“No podemos seguir avalando con silencio que su desempeño no resulta acorde a la función y que ha defraudado el proyecto con el que se presentó al concurso público para el cargo de director, ya que con sus acciones no ha validado los objetivos, las formas, ni los procedimientos a implementar en el campo editorial”, expresaron Laura Díaz de Calvo, Silvia Sánchez, Ana María Grandoso, Rodrigo Guzmán e Ignacio Javier Artola.

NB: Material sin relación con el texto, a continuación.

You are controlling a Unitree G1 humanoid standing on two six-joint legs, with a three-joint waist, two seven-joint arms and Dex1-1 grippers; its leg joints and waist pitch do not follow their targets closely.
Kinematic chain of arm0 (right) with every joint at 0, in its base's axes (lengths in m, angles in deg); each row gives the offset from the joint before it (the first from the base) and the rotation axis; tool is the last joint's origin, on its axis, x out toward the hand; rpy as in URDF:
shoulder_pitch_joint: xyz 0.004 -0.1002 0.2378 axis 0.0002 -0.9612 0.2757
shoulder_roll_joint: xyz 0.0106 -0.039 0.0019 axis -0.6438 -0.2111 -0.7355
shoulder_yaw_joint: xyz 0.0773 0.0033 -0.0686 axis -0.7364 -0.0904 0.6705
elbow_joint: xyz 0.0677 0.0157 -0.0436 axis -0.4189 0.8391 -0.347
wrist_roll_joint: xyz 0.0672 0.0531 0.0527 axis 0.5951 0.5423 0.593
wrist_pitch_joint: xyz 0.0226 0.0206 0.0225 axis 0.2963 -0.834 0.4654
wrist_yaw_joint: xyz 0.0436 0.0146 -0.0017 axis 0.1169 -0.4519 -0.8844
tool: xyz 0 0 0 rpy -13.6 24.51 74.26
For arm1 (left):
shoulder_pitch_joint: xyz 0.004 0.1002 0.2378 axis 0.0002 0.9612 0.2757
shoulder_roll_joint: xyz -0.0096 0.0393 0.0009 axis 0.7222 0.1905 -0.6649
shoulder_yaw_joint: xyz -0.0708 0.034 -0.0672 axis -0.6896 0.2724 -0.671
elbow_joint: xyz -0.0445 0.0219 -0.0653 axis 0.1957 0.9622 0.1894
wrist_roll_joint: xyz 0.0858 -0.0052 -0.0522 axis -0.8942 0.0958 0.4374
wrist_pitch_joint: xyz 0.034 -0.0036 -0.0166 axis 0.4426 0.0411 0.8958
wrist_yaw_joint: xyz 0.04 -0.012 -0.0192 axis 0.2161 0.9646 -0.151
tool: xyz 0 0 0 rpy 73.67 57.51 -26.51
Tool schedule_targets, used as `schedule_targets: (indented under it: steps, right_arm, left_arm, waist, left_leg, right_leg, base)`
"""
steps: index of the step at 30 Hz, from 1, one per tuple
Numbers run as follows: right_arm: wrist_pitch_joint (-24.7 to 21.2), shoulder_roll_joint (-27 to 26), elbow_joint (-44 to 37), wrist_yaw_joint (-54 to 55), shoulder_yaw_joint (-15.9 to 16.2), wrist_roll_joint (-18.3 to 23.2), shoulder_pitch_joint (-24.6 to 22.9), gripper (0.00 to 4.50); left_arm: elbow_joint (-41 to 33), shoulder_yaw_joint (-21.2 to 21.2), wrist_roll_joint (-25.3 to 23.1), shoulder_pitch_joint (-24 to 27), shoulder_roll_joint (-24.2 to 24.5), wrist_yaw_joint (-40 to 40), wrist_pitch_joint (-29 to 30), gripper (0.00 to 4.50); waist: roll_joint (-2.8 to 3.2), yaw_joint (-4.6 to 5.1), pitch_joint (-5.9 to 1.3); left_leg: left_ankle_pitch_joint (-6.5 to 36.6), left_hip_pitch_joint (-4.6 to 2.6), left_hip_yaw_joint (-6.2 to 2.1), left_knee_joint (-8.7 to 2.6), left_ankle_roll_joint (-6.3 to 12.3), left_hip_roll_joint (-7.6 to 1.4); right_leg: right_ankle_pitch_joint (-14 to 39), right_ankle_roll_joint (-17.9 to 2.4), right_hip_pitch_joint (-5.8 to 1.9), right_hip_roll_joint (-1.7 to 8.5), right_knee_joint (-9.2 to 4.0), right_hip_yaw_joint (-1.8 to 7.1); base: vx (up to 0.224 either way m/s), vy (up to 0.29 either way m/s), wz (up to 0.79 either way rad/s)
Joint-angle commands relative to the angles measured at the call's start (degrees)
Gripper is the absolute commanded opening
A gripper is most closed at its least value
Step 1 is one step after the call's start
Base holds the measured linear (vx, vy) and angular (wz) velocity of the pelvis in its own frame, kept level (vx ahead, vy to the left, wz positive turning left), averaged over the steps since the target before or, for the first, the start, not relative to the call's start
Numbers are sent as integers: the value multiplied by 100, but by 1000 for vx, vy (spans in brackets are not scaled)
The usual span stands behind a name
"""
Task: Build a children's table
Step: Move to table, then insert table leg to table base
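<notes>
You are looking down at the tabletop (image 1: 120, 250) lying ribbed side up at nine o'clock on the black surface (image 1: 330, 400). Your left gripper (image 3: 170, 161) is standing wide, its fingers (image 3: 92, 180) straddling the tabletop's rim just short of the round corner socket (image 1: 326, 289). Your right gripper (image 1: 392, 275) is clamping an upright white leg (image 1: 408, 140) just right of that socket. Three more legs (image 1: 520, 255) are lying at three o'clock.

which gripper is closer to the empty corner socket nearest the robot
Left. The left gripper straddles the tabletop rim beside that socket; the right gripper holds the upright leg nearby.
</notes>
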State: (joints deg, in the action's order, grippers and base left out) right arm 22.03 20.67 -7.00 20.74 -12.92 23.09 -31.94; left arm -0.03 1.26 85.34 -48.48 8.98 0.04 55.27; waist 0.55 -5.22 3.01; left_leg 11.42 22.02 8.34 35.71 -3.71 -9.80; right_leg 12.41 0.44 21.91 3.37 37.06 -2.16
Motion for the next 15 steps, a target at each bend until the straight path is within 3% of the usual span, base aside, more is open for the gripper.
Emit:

Añadieron que “nuestra función en el Consejo Asesor implica aportar conocimientos y experiencias y pensamos que este aporte ha sido ignorado. Nuestros requerimientos, dudas y críticas -realizados repetidas veces en forma presencial y mediante correos electrónicos- han sido sistemáticamente respondidos con evasivas o ignorados”.
Entendieron que “los aspectos de mayor gravedad son a nuestro juicio los siguientes:
No se ha abordado un plan editorial con los criterios mínimos que permitan denominarlo de esa manera, dado que su propuesta es difusa en lo conceptual y no plantea un cronograma de trabajo para el corto, mediano y largo plazo, ni quién se hará cargo de cada tarea, ni cómo se concretarán las tareas de promoción y difusión, etc.
El informe de gestión que nos presentó Welschinger en el pasado mes de junio es una serie de declaraciones inconexas. Las propuestas que nos presentó para pagar ediciones de concursos de terceros, sin establecer prioridad en el plan propio (adonde por ley deberían estar orientados los recursos financieros), parecen expresar que sólo pretende imprimir libros a cualquier costo para satisfacer pedidos puntuales o coyunturales que va recogiendo de localidad en localidad, poniendo en segundo lugar el mecanismo democrático y transparente de las convocatorias.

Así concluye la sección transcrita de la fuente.